**Required action:**
The answer must consist of the entries, copied exactly and in full.

(Material for this exercise)

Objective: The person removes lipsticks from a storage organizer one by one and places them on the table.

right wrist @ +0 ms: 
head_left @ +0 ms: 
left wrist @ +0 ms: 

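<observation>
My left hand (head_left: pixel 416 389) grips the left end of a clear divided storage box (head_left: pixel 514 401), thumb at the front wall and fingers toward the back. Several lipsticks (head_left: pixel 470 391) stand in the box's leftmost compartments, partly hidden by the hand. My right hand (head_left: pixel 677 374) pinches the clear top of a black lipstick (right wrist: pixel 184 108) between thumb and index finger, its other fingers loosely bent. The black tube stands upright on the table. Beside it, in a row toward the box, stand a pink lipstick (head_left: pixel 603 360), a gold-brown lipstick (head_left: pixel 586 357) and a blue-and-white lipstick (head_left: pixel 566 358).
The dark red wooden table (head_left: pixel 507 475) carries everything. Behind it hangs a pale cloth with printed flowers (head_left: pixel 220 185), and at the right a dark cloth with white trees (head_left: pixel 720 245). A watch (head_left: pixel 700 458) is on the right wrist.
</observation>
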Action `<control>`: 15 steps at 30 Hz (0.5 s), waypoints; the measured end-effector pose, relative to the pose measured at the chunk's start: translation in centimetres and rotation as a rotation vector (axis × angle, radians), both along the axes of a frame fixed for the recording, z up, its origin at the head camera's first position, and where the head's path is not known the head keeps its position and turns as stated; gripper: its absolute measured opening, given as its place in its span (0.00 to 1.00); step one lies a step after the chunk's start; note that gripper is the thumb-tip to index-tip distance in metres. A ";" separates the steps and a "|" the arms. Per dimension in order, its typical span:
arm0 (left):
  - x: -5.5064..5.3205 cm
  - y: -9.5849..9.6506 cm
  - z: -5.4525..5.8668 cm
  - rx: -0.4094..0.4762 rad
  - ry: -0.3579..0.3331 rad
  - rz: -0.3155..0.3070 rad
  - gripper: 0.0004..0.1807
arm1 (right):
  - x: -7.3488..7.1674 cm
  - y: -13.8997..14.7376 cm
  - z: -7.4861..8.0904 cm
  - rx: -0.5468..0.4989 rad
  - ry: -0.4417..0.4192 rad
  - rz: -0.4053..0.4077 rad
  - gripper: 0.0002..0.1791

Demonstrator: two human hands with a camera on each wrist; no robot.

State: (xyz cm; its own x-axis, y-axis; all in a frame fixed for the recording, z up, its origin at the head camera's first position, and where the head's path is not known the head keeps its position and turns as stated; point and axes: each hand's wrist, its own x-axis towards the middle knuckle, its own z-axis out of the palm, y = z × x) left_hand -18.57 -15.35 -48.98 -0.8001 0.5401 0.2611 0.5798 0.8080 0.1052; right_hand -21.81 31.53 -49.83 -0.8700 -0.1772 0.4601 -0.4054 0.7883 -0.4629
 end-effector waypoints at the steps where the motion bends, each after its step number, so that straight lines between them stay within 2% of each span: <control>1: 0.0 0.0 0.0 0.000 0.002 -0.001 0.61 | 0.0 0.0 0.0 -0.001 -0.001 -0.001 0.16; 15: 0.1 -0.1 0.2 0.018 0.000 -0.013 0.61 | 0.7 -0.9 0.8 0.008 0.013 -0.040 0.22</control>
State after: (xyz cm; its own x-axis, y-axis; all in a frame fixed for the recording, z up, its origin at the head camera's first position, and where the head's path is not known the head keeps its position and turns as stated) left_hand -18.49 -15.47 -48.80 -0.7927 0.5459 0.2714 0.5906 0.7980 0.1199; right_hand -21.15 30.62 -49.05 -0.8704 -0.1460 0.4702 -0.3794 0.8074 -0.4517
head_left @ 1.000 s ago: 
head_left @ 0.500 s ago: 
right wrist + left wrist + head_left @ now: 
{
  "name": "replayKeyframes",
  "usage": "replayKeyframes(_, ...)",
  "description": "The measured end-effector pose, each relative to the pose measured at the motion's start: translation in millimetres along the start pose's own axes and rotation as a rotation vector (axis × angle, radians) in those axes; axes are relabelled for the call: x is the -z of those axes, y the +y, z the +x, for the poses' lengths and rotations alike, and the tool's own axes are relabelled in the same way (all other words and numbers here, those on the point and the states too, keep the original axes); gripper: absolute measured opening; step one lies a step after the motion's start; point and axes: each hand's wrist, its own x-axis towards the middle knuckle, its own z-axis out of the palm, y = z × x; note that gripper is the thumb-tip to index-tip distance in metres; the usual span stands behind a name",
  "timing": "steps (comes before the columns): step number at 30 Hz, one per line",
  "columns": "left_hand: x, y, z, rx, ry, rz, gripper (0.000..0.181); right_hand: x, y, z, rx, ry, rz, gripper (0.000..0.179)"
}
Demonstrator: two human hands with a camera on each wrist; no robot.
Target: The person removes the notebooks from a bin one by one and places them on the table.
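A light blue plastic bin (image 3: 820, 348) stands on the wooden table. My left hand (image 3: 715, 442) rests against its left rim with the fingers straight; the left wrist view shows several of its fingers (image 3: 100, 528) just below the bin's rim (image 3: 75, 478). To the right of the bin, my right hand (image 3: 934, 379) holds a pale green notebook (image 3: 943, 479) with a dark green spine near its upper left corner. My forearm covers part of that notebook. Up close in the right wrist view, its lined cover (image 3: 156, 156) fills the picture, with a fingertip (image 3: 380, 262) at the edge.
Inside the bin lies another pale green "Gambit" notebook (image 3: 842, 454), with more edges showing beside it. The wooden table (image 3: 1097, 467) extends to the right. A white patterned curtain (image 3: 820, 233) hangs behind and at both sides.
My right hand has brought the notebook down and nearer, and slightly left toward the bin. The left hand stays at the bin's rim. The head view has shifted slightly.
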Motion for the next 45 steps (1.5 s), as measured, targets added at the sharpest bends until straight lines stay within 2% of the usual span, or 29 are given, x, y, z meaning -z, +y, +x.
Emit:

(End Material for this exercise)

**Expected answer:**
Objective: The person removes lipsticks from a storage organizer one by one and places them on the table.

right wrist @ +0 ms: 
head_left @ +0 ms: 
left wrist @ +0 ms: 

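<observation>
My left hand (head_left: pixel 416 389) grips the left end of a clear divided storage box (head_left: pixel 514 401), thumb at the front wall and fingers toward the back. Several lipsticks (head_left: pixel 470 391) stand in the box's leftmost compartments, partly hidden by the hand. My right hand (head_left: pixel 677 374) pinches the clear top of a black lipstick (right wrist: pixel 184 108) between thumb and index finger, its other fingers loosely bent. The black tube stands upright on the table. Beside it, in a row toward the box, stand a pink lipstick (head_left: pixel 603 360), a gold-brown lipstick (head_left: pixel 586 357) and a blue-and-white lipstick (head_left: pixel 566 358).
The dark red wooden table (head_left: pixel 507 475) carries everything. Behind it hangs a pale cloth with printed flowers (head_left: pixel 220 185), and at the right a dark cloth with white trees (head_left: pixel 720 245). A watch (head_left: pixel 700 458) is on the right wrist.
</observation>
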Action `<control>`: 15 steps at 30 Hz (0.5 s), waypoints; the measured end-effector pose, relative to the pose measured at the chunk's start: translation in centimetres and rotation as a rotation vector (axis × angle, radians), both along the axes of a frame fixed for the recording, z up, its origin at the head camera's first position, and where the head's path is not known the head keeps its position and turns as stated; gripper: its absolute measured opening, given as its place in its span (0.00 to 1.00); step one lies a step after the chunk's start; note that gripper is the thumb-tip to index-tip distance in metres. A ";" separates the steps and a "|" the arms. Per dimension in order, its typical span:
arm0 (left):
  - x: -5.5064..5.3205 cm
  - y: -9.5849..9.6506 cm
  - z: -5.4525..5.8668 cm
  - rx: -0.4094..0.4762 rad
  - ry: -0.3579..0.3331 rad
  - rz: -0.3155..0.3070 rad
  - gripper: 0.0004..0.1807
arm1 (right):
  - x: -7.3488..7.1674 cm
  - y: -13.8997..14.7376 cm
  - z: -7.4861..8.0904 cm
  - rx: -0.5468..0.4989 rad
  - ry: -0.4417..0.4192 rad
  - rz: -0.4053..0.4077 rad
  - gripper: 0.0002..0.1791

Demonstrator: two human hands with a camera on each wrist; no robot.

State: (xyz cm; its own x-axis, y-axis; all in a frame fixed for the recording, z up, its origin at the head camera's first position, and where the head's path is not known the head keeps its position and turns as stated; point and axes: each hand's wrist, its own x-axis towards the middle knuckle, its own z-axis out of the palm, y = z × x) left_hand -18.57 -15.35 -48.98 -0.8001 0.5401 0.2611 0.5798 0.8080 0.1052; right_hand -21.81 31.53 -49.83 -0.8700 -0.1772 0.4601 -0.4054 0.7883 -0.4629
 end-effector waypoints at the steps where the motion bends, each after its step number, so that straight lines between them stay within 2% of each span: <control>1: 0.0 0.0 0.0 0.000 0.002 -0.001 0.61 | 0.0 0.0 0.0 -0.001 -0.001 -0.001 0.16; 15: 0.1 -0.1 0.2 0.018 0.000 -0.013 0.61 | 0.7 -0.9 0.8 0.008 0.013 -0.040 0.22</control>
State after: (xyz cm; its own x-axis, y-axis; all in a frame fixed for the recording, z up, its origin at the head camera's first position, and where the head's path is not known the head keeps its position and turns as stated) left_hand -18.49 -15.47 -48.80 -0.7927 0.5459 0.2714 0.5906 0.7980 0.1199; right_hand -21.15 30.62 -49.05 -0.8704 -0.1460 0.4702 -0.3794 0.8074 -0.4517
head_left @ 1.000 s ago: 
head_left @ 0.500 s ago: 
right wrist + left wrist + head_left @ now: 
{
  "name": "replayKeyframes",
  "usage": "replayKeyframes(_, ...)",
  "description": "The measured end-effector pose, each relative to the pose measured at the motion's start: translation in millimetres along the start pose's own axes and rotation as a rotation vector (axis × angle, radians) in those axes; axes are relabelled for the call: x is the -z of those axes, y the +y, z the +x, for the poses' lengths and rotations alike, and the tool's own axes are relabelled in the same way (all other words and numbers here, those on the point and the states too, keep the original axes); gripper: absolute measured opening; step one lies a step after the motion's start; point and axes: each hand's wrist, its own x-axis towards the middle knuckle, its own z-axis out of the palm, y = z × x; note that gripper is the thumb-tip to index-tip distance in metres; the usual span stands behind a name",
  "timing": "steps (comes before the columns): step number at 30 Hz, one per line",
  "columns": "left_hand: x, y, z, rx, ry, rz, gripper (0.000..0.181); right_hand: x, y, z, rx, ry, rz, gripper (0.000..0.179)"
}
Demonstrator: two human hands with a camera on each wrist; no robot.
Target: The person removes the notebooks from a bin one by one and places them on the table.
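A light blue plastic bin (image 3: 820, 348) stands on the wooden table. My left hand (image 3: 715, 442) rests against its left rim with the fingers straight; the left wrist view shows several of its fingers (image 3: 100, 528) just below the bin's rim (image 3: 75, 478). To the right of the bin, my right hand (image 3: 934, 379) holds a pale green notebook (image 3: 943, 479) with a dark green spine near its upper left corner. My forearm covers part of that notebook. Up close in the right wrist view, its lined cover (image 3: 156, 156) fills the picture, with a fingertip (image 3: 380, 262) at the edge.
Inside the bin lies another pale green "Gambit" notebook (image 3: 842, 454), with more edges showing beside it. The wooden table (image 3: 1097, 467) extends to the right. A white patterned curtain (image 3: 820, 233) hangs behind and at both sides.
My right hand has brought the notebook down and nearer, and slightly left toward the bin. The left hand stays at the bin's rim. The head view has shifted slightly.
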Motion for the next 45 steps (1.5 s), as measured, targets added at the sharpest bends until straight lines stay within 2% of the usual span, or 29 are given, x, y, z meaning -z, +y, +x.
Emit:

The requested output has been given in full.